When Lead Paint Was Banned and Why It Still Matters

The United States banned lead paint for residential use in 1978. The Consumer Product Safety Commission issued the final rule in 1977, and it took effect on February 27, 1978, applying to all consumer paints manufactured from that date forward. The ban lowered the allowable lead content in paint from 0.5 percent to 0.06 percent. That limit was tightened again in 2009 to 0.009 percent, or 90 parts per million.

What the 1978 Ban Actually Covers

The federal ban applies to paint sold for homes, toys, children’s articles, and household furniture. It does not cover every type of paint. Several categories of lead-containing coatings remain legal in the U.S., including industrial and commercial building maintenance coatings, agricultural and industrial equipment finishes, traffic and safety marking paints, and graphic art coatings used on billboards and road signs. Artists’ paints and related materials are also exempt, as are factory-applied coatings on metal furniture (excluding children’s furniture).

This means lead paint didn’t disappear from the world in 1978. It disappeared from store shelves for home use. Bridges, factories, ships, and heavy equipment may still carry lead-based coatings applied legally after the ban.

When Other Countries Stopped

Canada restricted lead in interior paint in 1976 but continued to allow high levels of lead in exterior consumer paint as long as it carried a warning label. That gap wasn’t closed until 2005, when new regulations reduced the lead limit to background levels for both interior and exterior paints.

The United Kingdom banned the sale and commercial use of lead carbonate and lead sulphate paints in February 1992. The UK rules include a narrow exception: lead paint can still be supplied for restoring or maintaining historic buildings classified as Grade I or Grade II* listed, or scheduled monuments, where the original texture or finish requires it. Suppliers must notify authorities at least three weeks before providing the paint.

Why Lead Paint Is Still a Problem Today

A ban on new production doesn’t remove what’s already on the walls. Any home built before 1978 in the U.S. could have layers of lead paint underneath newer coats. The paint becomes dangerous when it deteriorates, peels, chips, or crumbles from friction on surfaces like windowsills, steps, and doors. Renovation work that sands, scrapes, or demolishes painted surfaces can also release lead dust into the air and surrounding soil.

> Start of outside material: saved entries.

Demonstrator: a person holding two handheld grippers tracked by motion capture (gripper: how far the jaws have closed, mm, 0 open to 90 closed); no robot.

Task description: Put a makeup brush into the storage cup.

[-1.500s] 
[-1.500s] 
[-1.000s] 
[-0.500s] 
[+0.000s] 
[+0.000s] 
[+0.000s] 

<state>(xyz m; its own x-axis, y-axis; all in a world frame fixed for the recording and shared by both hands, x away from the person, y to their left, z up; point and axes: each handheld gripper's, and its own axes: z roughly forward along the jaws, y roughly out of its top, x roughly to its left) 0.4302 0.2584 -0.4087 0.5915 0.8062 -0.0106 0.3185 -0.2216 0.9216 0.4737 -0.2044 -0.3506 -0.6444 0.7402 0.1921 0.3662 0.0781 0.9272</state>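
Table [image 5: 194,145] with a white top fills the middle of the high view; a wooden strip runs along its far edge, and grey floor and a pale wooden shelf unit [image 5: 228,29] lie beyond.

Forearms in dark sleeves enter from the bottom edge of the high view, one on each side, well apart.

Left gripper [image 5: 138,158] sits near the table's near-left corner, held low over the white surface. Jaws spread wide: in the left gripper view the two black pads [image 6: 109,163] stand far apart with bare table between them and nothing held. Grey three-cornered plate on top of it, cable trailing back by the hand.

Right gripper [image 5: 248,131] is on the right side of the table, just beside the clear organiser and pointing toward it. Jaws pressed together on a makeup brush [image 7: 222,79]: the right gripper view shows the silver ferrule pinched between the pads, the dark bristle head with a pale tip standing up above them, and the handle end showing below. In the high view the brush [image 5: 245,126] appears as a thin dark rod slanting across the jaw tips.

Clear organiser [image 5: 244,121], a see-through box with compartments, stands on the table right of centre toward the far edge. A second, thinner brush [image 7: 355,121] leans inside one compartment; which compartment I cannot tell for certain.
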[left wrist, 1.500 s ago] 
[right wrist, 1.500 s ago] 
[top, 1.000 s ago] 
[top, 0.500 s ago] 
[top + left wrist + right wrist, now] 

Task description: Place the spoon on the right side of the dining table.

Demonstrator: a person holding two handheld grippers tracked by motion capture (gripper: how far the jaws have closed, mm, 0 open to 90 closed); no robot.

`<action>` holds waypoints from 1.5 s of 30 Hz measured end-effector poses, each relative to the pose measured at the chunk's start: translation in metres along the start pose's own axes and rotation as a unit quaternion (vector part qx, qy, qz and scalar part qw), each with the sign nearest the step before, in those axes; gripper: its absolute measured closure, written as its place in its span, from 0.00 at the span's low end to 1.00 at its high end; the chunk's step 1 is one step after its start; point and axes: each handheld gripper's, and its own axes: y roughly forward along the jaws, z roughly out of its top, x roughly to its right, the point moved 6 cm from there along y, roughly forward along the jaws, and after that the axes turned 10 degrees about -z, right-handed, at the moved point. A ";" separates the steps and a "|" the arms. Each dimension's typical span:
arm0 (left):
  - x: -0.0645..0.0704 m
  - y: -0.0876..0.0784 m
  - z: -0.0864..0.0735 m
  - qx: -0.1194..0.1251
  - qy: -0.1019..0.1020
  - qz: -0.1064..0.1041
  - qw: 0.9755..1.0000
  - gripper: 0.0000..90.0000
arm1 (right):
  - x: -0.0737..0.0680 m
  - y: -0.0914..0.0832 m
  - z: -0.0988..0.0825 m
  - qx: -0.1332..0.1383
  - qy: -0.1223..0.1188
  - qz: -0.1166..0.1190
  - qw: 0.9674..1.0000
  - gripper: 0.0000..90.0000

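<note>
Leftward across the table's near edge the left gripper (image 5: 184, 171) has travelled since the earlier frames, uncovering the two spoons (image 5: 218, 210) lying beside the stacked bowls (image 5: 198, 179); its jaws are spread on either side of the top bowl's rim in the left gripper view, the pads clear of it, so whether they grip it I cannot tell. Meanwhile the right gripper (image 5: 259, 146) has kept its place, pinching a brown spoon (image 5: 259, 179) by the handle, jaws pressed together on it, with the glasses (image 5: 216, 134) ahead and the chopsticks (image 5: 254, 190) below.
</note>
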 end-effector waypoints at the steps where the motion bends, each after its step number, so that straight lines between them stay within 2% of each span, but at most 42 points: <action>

Lead enters the body through two main routes. The most common, especially in children, is hand-to-mouth contact with contaminated dust or paint chips. Between 20 and 70 percent of ingested lead gets absorbed into the bloodstream. Fine lead particles can also be inhaled directly into the lungs during renovation or demolition. The CDC uses a blood lead reference value of 3.5 micrograms per deciliter to flag children whose levels are higher than most, triggering follow-up and intervention.

Rules for Renovating Older Homes

If your home was built before 1978, federal law requires specific precautions during renovation. The EPA’s Renovation, Repair, and Painting (RRP) Rule mandates that contractors working on pre-1978 homes be certified and trained in lead-safe work practices. This applies to any project that disturbs painted surfaces in homes, child care facilities, and schools built before the ban. Hiring an uncertified contractor for this work is a violation of federal law.

How to Test for Lead Paint

Two main testing methods exist, and they differ significantly in reliability. Professional inspectors use X-ray fluorescence (XRF) devices, which can read lead content through multiple layers of paint without disturbing the surface. A reading above 1 milligram per square centimeter classifies the surface as lead-painted.

DIY chemical test kits are cheaper and widely available at hardware stores. They work by changing color when lead is present at concentrations of at least 0.5 percent by weight. However, the EPA does not recommend these kits because they can produce false readings, both positive and negative, and they cannot tell you how much lead is actually in the paint. If you need a definitive answer, particularly before a renovation or when a child lives in the home, professional XRF testing or lab analysis of paint chip samples is far more reliable.

The 2009 Standard Tightening

The Consumer Product Safety Improvement Act of 2008 mandated a stricter lead limit that took effect on August 14, 2009. The allowable lead concentration in consumer paint dropped from 0.06 percent (600 parts per million) to 0.009 percent (90 parts per million). This change reflected a growing understanding that even trace amounts of lead pose health risks, particularly to young children whose developing brains are most vulnerable. The lower threshold applies to all consumer paints, toys, and children’s products sold in the United States.